▸ **Supplied material**

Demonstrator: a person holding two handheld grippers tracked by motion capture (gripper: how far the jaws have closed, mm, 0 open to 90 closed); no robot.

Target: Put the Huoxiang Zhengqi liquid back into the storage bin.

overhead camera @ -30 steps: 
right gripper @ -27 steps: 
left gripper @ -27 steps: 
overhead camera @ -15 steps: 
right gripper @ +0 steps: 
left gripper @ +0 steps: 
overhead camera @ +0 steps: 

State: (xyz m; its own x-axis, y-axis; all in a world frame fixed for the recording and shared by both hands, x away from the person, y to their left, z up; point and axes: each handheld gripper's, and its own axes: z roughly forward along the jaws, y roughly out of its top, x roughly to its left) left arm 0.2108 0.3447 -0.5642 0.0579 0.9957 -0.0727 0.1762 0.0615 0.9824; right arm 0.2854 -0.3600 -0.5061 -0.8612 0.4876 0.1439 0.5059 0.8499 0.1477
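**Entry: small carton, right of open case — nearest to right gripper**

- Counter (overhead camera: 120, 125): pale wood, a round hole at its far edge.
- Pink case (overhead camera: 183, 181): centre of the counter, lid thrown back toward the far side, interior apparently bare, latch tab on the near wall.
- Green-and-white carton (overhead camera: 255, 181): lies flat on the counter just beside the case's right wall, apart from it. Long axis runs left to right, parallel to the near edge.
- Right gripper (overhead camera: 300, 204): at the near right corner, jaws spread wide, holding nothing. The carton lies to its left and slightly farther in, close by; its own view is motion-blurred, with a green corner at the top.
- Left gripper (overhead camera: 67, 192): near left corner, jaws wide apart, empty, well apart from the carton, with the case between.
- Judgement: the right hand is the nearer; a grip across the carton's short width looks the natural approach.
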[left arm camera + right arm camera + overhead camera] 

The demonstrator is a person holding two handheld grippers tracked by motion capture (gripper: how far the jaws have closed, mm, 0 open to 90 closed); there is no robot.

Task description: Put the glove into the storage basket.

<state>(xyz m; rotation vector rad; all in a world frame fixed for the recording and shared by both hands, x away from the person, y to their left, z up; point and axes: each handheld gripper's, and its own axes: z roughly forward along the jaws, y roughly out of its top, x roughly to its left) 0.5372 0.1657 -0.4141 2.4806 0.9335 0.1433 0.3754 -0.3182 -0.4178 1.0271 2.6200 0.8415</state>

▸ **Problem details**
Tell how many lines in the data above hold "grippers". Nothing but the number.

▸ **Response to this exercise**
2